Refining Words in Pictures Z.ai’s GLM-Image blends transformer and diffusion architectures for better text in images

Published
Reading time
3 min read
Collage with comic strip, concert poster, diagrams on water cycle and trash sorting, and movie poster.
Loading the Elevenlabs Text to Speech AudioNative Player...

Image generators often mangle text. An open-weights model outperforms open and proprietary competitors in text rendering.

What’s new: Z.ai released GLM-Image, an open-weights image generator that works in two stages. One stage determines an image’s layout while the second fills in details. You can try it here.

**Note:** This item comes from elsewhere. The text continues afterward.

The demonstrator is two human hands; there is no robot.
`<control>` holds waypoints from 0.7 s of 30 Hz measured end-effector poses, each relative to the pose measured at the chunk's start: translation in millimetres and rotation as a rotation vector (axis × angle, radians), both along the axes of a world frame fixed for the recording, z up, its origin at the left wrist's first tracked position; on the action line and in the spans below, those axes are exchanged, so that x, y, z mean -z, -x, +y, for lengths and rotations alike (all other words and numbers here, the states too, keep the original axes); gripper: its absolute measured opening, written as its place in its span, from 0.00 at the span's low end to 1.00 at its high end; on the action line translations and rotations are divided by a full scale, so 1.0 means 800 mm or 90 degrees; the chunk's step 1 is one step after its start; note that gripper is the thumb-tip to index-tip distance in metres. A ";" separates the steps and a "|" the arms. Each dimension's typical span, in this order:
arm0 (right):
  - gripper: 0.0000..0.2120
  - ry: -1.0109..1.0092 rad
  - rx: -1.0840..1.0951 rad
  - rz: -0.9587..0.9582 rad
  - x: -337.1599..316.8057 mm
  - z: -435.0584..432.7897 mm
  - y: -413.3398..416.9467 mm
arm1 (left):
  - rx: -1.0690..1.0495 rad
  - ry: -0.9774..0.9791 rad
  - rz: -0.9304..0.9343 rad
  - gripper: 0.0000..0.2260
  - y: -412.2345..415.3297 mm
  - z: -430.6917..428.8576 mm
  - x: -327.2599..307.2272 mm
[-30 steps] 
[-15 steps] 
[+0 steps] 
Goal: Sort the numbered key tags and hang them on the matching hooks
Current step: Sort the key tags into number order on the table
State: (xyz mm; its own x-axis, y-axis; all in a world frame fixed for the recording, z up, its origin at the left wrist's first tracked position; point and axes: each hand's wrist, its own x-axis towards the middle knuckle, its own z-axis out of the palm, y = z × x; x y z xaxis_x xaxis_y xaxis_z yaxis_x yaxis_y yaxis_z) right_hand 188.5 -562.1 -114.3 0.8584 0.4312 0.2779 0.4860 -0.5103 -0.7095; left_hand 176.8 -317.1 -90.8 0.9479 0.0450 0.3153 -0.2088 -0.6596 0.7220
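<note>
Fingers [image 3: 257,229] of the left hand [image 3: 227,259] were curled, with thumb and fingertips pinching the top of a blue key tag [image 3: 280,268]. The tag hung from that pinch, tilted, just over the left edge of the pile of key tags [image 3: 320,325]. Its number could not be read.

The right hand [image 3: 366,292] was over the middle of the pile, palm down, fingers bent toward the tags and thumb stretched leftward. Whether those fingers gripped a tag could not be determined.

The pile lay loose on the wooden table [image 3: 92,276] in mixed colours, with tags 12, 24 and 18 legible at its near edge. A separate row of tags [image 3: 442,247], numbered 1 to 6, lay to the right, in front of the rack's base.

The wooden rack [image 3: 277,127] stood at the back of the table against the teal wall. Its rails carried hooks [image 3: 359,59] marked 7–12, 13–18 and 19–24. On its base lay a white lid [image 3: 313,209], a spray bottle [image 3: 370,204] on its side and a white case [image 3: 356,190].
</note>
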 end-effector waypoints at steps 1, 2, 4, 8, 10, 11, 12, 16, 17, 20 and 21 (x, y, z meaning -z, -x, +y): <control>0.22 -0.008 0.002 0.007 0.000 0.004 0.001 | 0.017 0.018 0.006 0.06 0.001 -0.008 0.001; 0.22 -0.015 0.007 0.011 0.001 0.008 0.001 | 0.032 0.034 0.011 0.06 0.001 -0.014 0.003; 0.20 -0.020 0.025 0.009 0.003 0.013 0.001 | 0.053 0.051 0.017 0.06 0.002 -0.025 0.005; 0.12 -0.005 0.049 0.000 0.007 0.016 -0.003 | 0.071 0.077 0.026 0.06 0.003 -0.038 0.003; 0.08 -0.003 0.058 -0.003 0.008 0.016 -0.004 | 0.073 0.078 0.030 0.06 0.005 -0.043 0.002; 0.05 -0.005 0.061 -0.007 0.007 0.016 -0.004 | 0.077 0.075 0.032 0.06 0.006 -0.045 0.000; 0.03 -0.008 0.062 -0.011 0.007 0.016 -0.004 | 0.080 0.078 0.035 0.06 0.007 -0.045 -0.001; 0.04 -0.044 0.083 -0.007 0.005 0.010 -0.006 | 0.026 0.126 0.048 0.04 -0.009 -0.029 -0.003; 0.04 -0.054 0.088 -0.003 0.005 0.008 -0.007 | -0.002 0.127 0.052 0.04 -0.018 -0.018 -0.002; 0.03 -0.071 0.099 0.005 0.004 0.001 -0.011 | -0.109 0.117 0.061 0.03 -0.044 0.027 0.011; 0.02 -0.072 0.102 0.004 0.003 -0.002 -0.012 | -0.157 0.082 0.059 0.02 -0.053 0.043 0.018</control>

  • Input/output: Text, text plus image in, image out (1,024x1,024 pixels to 2,048x2,048 pixels) 
  • Architecture: Autoregressive transformer (9 billion parameters) fine-tuned from earlier GLM-4-9B-0414, decoder (7 billion parameters) based on earlier diffusion transformer CogView4Glyph-ByT5 text encoder
  • Features: Image alteration, style transfer, identity consistency, multi-subject consistency
  • Availability: Weights free to download for noncommercial and commercial uses under MIT license, API access $0.015 per image
  • Undisclosed: Training data

How it works: Given a text or text-and-image prompt, GLM-Image’s autoregressive model generates approximately 256 low-resolution tokens that represent the output image’s layout patch by patch, then 1,000 to 4,000 higher-resolution tokens, depending on the resolution of the output image, that represent proportionately smaller patches. To improve text rendering, a Glyph-ByT5 text encoder produces tokens that represent the shape of each character to be rendered. The decoder takes the high-resolution tokens and text tokens and produces an image.

  • The team trained two components separately using GRPO, a reinforcement learning method.
  • The autoregressive model learned from three rewards: (i) an unspecified vision-language model judged how well images matched prompts; (ii) an unspecified optical character-recognition model scored legibility of generated text; and (iii) HPSv3, a model trained on human preferences, evaluated visual appeal.
  • The decoder learned from three rewards related to details: LPIPS, which scored how closely outputs matched reference images; an unspecified optical character-recognition model scored legibility of generated text, and an unspecified hand-correctness model scored the anatomical correctness of generated hands.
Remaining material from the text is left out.